Michael Levine a conçu, pour ce Parsifal, des décors grandioses : terre craquelée traversée par une rivière de lave, lune énorme, immenses murs de roche noire, ciel rouge, effet miroir, plan d’eau, il fallait bien cela pour servir Wagner, le monumental. Une mise en scène à la fois sobre et symbolique de François Girard, des costumes modernes et classiques : pantalon noir et chemise blanche pour les hommes, robe noire, bas noir et escarpins noirs pour les femmes, complétée par un voile noir à la Jackie Kennedy ou à la manière des pleureuses grecques, c’est selon... Des voix célestes et une direction musicale parfaite de Kazushi Ono, comme toujours.
Une œuvre mystique…
Ultime partition de Richard Wagner, Parsifal a été créé en 1882 au festival de Bayreuth. Wagner a lui-même qualifié cet opéra de « festival scénique sacré en trois actes ». De fait, l’histoire se déroule à Montsalvat, le domaine des chevaliers qui veillent sur deux reliques sacrées du Christ : le Graal, coupe qu’il a utilisée pour son dernier repas avec les apôtres, et la Lance sacrée, celle de l’officier romain qui transperça son flanc. Amfortas, roi-prêtre de Montsalvat, souffre d’une inguérissable blessure depuis qu’il a perdu la Lance en défiant le magicien Klingsor.

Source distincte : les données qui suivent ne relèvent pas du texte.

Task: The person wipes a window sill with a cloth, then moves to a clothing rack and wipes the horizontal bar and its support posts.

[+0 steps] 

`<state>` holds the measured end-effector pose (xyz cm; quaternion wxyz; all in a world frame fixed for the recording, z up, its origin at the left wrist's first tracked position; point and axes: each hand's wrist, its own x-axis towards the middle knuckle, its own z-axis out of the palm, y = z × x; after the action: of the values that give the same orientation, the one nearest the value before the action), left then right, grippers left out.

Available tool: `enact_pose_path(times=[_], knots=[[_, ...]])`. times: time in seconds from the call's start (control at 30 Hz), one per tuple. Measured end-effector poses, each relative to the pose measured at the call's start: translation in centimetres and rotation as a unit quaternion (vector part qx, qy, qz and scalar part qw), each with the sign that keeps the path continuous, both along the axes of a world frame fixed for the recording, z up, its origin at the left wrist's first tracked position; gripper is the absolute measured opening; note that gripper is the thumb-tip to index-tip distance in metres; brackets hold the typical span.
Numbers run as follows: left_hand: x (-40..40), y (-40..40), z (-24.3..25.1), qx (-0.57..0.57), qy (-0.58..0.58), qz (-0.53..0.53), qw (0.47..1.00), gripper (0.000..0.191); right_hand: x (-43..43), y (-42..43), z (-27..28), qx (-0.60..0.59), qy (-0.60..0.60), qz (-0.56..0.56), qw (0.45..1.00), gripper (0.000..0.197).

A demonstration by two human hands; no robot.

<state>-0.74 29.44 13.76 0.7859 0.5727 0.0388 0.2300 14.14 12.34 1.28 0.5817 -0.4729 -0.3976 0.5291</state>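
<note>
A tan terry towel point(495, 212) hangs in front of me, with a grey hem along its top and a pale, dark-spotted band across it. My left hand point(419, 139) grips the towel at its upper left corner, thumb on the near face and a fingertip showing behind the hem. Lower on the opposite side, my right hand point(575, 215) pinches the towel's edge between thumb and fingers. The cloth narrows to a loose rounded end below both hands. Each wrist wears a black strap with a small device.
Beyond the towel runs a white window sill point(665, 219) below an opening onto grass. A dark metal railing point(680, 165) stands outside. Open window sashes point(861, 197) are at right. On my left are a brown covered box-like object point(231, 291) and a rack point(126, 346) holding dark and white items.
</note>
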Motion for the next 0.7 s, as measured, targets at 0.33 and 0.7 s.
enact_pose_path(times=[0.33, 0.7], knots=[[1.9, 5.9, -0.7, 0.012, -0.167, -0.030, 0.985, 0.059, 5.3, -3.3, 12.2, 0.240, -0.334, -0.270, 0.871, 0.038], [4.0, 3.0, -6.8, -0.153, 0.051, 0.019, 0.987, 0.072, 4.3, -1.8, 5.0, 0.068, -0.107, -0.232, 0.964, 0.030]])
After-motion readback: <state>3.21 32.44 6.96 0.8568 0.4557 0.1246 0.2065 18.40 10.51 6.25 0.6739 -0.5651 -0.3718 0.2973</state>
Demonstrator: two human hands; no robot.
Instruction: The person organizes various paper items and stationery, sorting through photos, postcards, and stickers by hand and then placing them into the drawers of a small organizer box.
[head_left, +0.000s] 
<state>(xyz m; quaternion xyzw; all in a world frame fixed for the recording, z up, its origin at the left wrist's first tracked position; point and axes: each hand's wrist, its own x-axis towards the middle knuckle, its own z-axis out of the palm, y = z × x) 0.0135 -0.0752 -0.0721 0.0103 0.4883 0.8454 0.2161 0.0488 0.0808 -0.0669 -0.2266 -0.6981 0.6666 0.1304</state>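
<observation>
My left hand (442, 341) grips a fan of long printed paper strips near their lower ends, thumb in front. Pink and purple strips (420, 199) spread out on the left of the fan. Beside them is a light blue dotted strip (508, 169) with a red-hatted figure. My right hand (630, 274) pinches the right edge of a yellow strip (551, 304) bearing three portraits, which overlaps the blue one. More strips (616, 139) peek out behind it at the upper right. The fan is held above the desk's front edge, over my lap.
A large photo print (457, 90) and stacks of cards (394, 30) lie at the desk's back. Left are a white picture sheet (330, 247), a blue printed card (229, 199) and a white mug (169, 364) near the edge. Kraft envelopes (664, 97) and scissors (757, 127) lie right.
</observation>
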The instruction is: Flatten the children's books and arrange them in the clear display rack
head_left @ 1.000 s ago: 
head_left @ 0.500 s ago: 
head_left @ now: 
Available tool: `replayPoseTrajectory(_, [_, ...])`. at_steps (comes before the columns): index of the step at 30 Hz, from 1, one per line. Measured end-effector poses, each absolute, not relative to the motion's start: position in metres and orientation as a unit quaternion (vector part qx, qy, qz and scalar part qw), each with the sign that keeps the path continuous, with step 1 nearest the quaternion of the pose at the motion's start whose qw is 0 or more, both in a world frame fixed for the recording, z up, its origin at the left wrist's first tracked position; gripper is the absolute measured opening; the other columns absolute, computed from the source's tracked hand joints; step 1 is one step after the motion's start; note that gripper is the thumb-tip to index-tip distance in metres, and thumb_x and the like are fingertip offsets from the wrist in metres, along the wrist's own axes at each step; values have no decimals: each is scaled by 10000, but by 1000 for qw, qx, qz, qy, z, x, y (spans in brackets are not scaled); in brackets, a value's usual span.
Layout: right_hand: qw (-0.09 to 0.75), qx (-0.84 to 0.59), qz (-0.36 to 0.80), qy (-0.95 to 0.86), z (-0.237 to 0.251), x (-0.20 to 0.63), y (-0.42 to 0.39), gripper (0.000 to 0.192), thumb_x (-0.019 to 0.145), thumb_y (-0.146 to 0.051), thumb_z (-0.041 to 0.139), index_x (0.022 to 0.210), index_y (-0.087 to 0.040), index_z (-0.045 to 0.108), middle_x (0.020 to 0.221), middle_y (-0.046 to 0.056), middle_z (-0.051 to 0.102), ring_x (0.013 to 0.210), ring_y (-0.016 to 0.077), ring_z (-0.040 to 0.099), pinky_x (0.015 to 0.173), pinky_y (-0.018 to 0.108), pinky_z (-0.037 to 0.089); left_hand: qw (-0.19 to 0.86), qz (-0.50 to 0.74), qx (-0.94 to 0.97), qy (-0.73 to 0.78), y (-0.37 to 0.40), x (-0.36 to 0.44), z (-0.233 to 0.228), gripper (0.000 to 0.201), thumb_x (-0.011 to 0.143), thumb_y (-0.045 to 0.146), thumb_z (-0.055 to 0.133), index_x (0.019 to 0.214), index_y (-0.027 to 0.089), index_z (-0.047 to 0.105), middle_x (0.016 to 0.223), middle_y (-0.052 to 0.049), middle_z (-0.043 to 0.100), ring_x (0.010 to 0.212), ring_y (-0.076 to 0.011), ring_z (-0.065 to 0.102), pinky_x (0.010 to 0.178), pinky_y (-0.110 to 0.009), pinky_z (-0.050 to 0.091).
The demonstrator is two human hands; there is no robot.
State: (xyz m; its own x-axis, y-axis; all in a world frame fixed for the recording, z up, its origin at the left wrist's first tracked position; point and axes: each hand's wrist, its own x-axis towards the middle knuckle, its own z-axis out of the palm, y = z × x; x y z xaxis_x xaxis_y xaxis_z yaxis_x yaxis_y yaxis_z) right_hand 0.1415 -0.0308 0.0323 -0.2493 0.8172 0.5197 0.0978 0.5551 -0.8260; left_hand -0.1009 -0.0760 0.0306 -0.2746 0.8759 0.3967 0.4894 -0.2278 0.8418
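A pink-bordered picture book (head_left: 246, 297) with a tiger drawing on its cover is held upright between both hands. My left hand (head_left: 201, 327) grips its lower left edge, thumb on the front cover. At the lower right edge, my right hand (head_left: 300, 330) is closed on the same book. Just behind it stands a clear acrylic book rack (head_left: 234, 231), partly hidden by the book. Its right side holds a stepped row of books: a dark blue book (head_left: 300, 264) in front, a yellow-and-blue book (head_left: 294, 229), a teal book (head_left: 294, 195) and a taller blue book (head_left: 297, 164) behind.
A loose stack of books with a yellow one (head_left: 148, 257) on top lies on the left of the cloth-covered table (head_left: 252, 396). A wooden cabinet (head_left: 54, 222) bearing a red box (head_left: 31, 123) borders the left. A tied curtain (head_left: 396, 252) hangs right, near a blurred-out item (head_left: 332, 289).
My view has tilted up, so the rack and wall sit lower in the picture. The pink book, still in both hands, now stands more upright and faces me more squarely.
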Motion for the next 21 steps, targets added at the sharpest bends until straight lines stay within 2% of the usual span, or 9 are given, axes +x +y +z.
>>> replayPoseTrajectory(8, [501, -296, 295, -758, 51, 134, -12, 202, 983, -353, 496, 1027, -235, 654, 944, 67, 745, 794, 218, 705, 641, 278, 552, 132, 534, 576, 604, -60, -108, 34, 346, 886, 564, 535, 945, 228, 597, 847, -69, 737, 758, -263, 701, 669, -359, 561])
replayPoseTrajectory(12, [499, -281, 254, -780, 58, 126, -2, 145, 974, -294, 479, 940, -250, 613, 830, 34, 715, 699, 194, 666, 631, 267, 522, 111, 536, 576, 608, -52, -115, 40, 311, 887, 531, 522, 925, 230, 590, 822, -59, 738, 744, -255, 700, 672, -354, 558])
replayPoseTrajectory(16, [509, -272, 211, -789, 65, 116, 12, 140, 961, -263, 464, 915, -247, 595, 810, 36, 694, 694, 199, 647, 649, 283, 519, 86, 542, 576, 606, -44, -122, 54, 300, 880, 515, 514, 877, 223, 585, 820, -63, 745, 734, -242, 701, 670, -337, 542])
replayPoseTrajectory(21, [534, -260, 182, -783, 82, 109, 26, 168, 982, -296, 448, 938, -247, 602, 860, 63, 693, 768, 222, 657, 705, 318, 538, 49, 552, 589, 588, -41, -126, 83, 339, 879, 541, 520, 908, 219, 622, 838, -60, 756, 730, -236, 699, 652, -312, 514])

Tant que le Graal et la Lance ne seront pas réunis, Montsalvat vivra dans l’incomplétude, Amfortas dans la souffrance, sa blessure ne s’arrêtera pas de saigner. Or une prophétie céleste a annoncé que la Lance ne serait reprise que par un innocent, un pur. Ce sera Parsifal l’ignorant, Parsifal, le « pur si fou », un enfant presque. Il surmonte les épreuves et les sortilèges du jardin de Klingsor. Il résiste au désir et aux séductions de Kundry, celle qui a ri en voyant jadis le Christ sur son chemin de croix dans les rues de Jérusalem ; Kundry condamnée mais pas damnée, qui trouvera, comme Amfortas, l’apaisement au bout de la quête qui fait de Parsifal le nouveau roi.
… et contemporaine
François Girard a souhaité, à travers sa mise en scène, faire comprendre la dimension contemporaine de l’œuvre de Wagner : « La déchéance que nous montre la société du Graal, c’est notre propre fin du monde, engoncé dans le problème de nourrir une population en croissance galopante, terrorisé par le réchauffement de la planète. L’opéra nous parle de notre propre apocalypse. Je ne suis pas habité par un parti-pris d’actualisation mais je veux que ce Parsifal soit autre chose qu’une belle réplique de 1882 », explique-t-il. Au public de dire si cette intention a été entendue.
Créé à l’Opéra de Lyon, Parsifal sera ensuite repris par ses deux coproducteurs, le Metropolitan Opera de New York et la Canadian Opera Company de Toronto.